Unfortunately, no. Here how things work is very unlike how it is in america or elsewhere. Since opiate "abuse", okay I admit injecting 56mg a day of dilaudid might have been a problem, well, no fuck it, it was only a problem because I wasn't scripted them, which would be free obviously here. I never got abcesses etc. Zero complications from IV use, just a little scar on my right hand which will go away with this vitamin E cream he prescribed me apparently.

There are no such things as opiate addiction clinics here, they toss all "toxicos" under the same umbrella, hence my 6 day stay with scum of this world, welfare leeches on antipsychotics, 60 year old alcoholics, stupid cuntish coke bitches (the stereotype of cocaine abusing whores appeared to be true at my stay there). When I tried to explain my problems to these idiots, it was like "I'm against methadone, I quit that cold turkey before when I was doing heroin in Montreal". Well fuck you, I quit dilaudid IV several times cold turkey which was most likely much worse than his heroin habit. The worst insult to injury was cokehead bitches saying their "withdrawal" was worse than mine. When I asked how come, when I managed to place a word during her fucking disrespectful cokehead behaviour of cutting others as they speak, that she didn't get anything to make it bearable other than a lame little 2mg Ativan at night and how everyone here had no business in detox except for me and the, yeah, i'll admit the alcoholics who shake all the time who need 20mg of ativan a day just to get by, at least i was seeing most of them were in a sort of different hell than me, but hell nonetheless. I questioned the nurses how come these people were not getting Librium 25mg caps instead, which I know people who did go to detox for alcohol who obtained, and that stopped their delerium tremens and shaking. The coolest person in there was that non judgemental guy who used to be a high ranking functionnary working at a university who was now reduced to that state. And he understood how horrible I felt, just like he did.

I'd say 50% of the nurses had some for of humanism, the others treated me like dirt, even when I explained I didn't become a junkie because I intended to shoot dilaudid all of my life and because of the crippling trigeminal neuralgia and that I had degrees demanding much more than their dumbass nurse degrees, I was still feeling like I was in a place a little more free than prison.

Luckily I'm out now. I feel a bit better tonight.I'm mad at the fact the doctor took the liberty to take all my scripts, even the non methadone script and moved it to that pharmacy which is farther away, so, the fact I have a pharmacy right in front of my apartment is almost useless.

I had a script of atarax 50mg with 6 renewals from my family doc, he took the liberty to remove all renewals. Had I brought them to detox when I entered the place, he would have had them seized, like the valium 10mgs i brought in, which i shouldnt have in retrospect at, I still have the full of bottle of atarax here, like how I'd still have the valium if i didn't bring them.

I had no idea they could do this. Honestly right now this is what angers me the most. I wonder if I take an appointment with my psychiatrist to have the regular script renewed and have it filled in front of my apartment, would I get fucked ? I don't think so, but these guys would say, hey stuff was moved over to the other place. I'd need to go to a pharmacy that has no idea of what happened...which I will no doubt try, there is a 4th one i know I have a dossier at. I will also try to get xanax from my GP, which shouldn't be very hard since he is the GP who scripted me dexedrine since 2004 and I never talked to him about getting benzos for sleep cos of my legal speed...So yeah, not all is lost, i can probably slip in through the cracks of the metaphoric prison they are trying to put over me.

As for the trigeminal neuralgia...I can maybe get surgery for it sometimes, micro-vascular decompression seems to be the only thing I'd go through, cos, I passed an MRI for them to see if there was actual compression, had no news from the neurologist, so I imagine the neuralgia isn't caused by that. I refuse to undergo any sort of rhizotomy.

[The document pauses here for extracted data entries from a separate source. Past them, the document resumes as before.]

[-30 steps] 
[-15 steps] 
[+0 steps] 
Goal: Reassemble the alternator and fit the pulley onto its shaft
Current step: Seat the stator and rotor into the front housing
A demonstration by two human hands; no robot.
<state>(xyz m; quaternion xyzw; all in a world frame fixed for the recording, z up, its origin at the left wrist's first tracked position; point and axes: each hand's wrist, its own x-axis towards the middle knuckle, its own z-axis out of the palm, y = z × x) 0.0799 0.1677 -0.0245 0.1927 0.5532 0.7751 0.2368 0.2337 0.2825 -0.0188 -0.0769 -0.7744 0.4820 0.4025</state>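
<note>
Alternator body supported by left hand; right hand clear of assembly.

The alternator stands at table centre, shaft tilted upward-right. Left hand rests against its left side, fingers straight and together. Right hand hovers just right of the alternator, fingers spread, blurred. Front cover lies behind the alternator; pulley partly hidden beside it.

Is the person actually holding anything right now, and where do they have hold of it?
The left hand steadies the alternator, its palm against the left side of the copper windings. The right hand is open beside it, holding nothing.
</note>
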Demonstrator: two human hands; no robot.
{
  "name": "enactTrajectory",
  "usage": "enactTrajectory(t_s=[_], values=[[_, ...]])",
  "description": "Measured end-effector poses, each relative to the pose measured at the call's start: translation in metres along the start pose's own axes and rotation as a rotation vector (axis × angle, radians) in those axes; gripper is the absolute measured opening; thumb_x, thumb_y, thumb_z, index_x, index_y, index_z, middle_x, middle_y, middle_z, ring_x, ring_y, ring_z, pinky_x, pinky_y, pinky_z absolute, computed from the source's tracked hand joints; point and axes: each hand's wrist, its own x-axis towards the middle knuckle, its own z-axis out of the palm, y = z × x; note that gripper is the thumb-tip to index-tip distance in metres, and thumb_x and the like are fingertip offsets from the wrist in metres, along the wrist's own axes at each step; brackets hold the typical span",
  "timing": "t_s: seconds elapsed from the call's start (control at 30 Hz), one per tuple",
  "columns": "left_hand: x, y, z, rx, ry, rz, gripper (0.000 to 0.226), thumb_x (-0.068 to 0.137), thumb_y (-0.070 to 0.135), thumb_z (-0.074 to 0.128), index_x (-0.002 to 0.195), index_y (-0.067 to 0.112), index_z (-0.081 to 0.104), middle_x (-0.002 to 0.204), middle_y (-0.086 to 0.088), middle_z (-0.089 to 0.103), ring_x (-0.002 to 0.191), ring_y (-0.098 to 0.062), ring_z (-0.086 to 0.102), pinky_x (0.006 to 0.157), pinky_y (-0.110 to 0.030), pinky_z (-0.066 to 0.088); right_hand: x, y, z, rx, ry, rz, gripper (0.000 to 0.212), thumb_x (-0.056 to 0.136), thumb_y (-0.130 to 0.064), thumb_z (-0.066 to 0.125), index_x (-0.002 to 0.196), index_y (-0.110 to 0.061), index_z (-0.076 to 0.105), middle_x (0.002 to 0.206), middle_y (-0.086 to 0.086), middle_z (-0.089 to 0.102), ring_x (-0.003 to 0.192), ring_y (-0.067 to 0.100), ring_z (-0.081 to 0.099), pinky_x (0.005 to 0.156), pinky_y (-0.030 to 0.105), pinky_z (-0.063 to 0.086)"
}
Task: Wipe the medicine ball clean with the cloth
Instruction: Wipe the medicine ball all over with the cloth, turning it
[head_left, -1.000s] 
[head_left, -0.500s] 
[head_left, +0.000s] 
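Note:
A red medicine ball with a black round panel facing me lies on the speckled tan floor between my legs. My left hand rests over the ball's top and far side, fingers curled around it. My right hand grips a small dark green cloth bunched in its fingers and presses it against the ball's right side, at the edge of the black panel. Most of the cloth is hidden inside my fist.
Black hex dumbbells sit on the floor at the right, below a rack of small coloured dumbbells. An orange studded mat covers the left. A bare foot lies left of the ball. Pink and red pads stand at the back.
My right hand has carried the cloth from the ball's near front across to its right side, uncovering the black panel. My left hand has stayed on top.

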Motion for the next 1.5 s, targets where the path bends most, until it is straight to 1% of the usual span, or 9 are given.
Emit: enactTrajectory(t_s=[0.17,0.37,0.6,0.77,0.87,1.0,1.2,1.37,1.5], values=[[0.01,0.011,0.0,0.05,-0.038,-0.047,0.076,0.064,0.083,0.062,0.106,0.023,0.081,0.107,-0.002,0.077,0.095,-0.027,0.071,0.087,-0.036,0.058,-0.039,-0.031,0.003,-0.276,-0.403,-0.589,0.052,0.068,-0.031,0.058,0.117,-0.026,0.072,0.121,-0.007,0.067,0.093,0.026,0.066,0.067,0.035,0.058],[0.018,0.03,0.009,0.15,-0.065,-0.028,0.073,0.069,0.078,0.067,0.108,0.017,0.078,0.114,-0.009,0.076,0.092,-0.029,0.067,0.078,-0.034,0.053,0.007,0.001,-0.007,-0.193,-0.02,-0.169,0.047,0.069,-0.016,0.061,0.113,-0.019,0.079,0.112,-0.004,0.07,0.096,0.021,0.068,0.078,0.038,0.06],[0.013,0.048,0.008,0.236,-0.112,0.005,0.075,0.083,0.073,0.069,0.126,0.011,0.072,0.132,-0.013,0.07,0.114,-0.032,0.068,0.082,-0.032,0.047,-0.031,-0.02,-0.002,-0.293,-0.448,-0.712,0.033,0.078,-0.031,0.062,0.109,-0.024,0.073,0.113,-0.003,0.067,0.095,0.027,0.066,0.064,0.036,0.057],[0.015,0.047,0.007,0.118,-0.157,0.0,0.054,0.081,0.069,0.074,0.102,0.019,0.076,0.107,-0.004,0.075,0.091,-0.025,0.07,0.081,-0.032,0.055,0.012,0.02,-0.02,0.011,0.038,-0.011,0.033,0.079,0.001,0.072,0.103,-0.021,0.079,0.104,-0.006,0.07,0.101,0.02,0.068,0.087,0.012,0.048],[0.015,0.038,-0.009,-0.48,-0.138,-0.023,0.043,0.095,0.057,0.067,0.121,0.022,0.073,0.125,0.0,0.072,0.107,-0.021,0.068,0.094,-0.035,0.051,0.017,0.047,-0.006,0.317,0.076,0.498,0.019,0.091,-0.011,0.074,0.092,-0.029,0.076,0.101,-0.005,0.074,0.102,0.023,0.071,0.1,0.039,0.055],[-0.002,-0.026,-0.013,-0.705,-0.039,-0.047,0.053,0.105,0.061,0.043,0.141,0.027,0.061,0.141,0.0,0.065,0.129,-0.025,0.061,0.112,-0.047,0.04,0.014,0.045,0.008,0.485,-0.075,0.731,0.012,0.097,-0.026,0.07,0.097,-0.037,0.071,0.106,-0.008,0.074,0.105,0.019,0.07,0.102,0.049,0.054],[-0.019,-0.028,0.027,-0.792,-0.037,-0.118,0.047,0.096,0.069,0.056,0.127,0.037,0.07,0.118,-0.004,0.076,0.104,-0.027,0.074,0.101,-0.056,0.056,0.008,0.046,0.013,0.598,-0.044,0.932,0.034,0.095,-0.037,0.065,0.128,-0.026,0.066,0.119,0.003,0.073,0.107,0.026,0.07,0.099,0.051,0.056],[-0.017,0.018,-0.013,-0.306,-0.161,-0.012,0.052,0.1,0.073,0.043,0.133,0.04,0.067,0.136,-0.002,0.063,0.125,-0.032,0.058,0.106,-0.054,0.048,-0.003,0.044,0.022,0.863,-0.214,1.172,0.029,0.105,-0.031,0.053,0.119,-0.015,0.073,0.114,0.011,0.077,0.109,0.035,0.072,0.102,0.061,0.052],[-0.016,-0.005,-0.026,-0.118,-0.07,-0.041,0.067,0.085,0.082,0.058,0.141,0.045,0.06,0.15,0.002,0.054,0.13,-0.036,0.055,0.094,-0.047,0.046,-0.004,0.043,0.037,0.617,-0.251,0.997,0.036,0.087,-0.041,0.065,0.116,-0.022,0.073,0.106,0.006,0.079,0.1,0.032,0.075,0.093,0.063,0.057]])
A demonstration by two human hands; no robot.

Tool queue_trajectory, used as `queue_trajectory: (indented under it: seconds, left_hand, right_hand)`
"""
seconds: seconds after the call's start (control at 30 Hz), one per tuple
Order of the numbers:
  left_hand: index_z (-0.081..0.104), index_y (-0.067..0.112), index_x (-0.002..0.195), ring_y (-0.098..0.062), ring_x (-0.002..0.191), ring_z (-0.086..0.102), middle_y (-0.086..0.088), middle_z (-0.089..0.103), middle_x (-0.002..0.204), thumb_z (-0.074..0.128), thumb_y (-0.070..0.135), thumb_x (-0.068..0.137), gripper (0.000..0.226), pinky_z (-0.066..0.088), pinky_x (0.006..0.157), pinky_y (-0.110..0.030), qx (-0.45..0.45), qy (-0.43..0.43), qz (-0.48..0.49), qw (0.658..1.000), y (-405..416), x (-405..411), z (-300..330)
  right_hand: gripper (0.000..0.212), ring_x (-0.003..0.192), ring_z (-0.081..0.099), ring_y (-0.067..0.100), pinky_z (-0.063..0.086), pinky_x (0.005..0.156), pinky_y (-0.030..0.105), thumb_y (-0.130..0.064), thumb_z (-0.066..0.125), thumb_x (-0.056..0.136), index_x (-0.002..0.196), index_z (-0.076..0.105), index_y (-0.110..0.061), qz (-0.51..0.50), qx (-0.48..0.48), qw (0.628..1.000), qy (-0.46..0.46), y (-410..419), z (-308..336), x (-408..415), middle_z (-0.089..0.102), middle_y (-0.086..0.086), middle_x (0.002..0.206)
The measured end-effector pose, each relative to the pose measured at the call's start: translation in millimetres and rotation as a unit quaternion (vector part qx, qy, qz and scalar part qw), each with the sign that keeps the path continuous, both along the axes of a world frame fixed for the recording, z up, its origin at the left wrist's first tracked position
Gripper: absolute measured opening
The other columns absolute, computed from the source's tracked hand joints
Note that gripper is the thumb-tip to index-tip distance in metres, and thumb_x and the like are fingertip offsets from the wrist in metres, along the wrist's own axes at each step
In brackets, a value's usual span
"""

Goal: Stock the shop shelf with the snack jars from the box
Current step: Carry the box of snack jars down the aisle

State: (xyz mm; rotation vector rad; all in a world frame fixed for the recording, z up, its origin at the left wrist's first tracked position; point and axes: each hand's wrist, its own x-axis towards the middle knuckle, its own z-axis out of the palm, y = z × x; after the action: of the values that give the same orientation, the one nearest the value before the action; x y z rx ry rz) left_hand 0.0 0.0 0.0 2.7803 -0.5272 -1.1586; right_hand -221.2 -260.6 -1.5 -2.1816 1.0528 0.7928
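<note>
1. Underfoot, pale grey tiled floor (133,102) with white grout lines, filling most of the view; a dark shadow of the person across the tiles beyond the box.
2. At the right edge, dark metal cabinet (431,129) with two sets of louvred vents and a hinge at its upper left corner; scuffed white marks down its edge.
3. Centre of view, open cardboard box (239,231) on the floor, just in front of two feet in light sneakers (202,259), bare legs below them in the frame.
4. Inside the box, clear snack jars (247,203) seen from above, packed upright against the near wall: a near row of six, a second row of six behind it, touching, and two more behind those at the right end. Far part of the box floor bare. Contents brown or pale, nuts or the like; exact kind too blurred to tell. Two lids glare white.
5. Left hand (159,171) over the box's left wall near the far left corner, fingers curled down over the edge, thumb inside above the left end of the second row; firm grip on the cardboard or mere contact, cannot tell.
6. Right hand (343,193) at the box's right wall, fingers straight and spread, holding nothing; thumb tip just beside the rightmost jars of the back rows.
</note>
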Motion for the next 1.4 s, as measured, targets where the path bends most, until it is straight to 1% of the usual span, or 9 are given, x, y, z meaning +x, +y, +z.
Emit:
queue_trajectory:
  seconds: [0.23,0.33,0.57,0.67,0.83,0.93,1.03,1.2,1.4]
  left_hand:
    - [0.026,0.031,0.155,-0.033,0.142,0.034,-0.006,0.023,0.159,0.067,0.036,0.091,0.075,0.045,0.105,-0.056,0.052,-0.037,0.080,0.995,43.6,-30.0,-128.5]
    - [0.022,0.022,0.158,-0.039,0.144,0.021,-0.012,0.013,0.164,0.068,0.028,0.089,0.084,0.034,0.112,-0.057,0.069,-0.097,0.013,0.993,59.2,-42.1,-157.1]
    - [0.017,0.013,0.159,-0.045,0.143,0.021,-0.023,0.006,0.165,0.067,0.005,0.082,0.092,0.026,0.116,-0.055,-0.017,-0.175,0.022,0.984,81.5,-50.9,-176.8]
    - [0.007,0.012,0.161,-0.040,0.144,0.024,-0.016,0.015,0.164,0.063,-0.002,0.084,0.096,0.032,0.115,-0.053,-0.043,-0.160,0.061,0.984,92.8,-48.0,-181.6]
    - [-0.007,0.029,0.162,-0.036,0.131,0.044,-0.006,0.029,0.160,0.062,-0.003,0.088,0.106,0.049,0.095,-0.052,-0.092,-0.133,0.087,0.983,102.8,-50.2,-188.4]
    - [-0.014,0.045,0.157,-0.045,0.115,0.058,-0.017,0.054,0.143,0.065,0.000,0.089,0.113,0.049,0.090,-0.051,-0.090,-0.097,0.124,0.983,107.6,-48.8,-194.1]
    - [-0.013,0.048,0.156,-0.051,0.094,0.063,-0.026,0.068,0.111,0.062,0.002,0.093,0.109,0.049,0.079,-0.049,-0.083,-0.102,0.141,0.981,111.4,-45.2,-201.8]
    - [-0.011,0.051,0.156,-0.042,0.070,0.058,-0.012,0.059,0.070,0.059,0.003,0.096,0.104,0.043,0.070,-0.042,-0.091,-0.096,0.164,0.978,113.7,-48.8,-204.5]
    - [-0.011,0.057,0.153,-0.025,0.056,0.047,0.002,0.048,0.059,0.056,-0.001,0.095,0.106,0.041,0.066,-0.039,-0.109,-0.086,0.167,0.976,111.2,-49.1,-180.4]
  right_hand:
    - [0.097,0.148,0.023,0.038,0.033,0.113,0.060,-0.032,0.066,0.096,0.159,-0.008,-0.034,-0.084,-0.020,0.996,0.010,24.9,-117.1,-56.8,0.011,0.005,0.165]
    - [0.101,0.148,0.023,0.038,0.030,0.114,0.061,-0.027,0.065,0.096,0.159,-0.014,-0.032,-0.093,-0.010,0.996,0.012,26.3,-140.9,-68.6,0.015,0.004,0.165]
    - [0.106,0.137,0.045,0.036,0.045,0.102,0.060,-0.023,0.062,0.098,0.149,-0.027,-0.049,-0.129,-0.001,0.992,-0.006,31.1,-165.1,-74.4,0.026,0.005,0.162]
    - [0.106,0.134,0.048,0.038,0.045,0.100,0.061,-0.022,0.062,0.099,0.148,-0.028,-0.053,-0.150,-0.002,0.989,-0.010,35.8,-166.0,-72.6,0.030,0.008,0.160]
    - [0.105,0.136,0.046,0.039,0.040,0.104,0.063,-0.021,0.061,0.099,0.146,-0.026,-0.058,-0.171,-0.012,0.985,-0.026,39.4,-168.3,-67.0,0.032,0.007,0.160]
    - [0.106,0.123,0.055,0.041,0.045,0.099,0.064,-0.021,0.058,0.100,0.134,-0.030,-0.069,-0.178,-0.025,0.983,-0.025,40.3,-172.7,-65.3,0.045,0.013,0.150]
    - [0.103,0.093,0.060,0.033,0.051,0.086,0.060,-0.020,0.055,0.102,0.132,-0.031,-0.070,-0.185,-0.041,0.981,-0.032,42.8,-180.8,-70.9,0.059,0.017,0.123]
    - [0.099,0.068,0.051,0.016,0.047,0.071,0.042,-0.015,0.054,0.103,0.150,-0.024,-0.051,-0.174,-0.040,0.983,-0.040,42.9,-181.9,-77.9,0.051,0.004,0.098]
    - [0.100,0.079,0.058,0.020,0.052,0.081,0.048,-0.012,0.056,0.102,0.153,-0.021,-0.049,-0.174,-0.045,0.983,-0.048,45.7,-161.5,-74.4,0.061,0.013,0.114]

Methadone right now, if i use this opiate converter I trust very much, they have an option of chronic methadone dosage. So apparently, what I take right now is equal to 5.62mg of dilaudid IV'd....sure it lasts longer...but i dont feel good, sleep is still difficult unless i knock myself out with Seroquel which I HATE.

They want me to be on 30mg for a week now, then 40, etc. and aiming to 60, and absolutely zero use of benzos. He says the methadone should treat my anxiety but it does not, at least, it doesn't cover the crippling pain of benzo withdrawal, yesterday I had crazy TICKS IN MY BED AND THIS RLS I ALWAYS HEARD ABOUT. I never had RLS ever, even from opi w/d. Benzo tapering done quickly like this is criminal.

What do you guys suggest me to do about the benzo tapering which is obviously botched? Canadians chiming in would be awesome. Also if mods find that parts of my post could go in other threads/boards, happily move that shit where it belongs, but I am clearly venting and in tl;dr territory right now....

I'm 30 and I have to have my mom bring me to that farther away pharmacy tomorrow..and single fucking day for 3 months where I need to gulp the methadone in front of the pharmacist...i hope i dont have to do it in front of everybody and that they bring me somewhere private, I cannot stand this humiliation anymore.

Have a good night crazies.
 
Hello everyone, I hope people are coping out there, things get tough as winter creeps in; but just remember that we're not alone!!! Or at least that's what in counting on. I haven't posted here in a while because I've been caught up in starting uni... Hectic, loads of work, loads of new situations ... Which have inevitably led me back here. I cannot risk being in possession of any illicit substances ever again, and frankly / they would not be aiding the end goal and the way I want to be either. But in lying here in bed plotting ways for me to reintroduce it into my life. My new friends understand my situation but equally they are not going to avoid something that is fine for them just because I fucked up. I don't want to get left behind. I really want to do this . I really don't want to do this. Send me tr answer angels. Stop this insatiable hunger for bliss x
 
mdmayhem,

You've been on here for almost two years and you're still a greenlighter.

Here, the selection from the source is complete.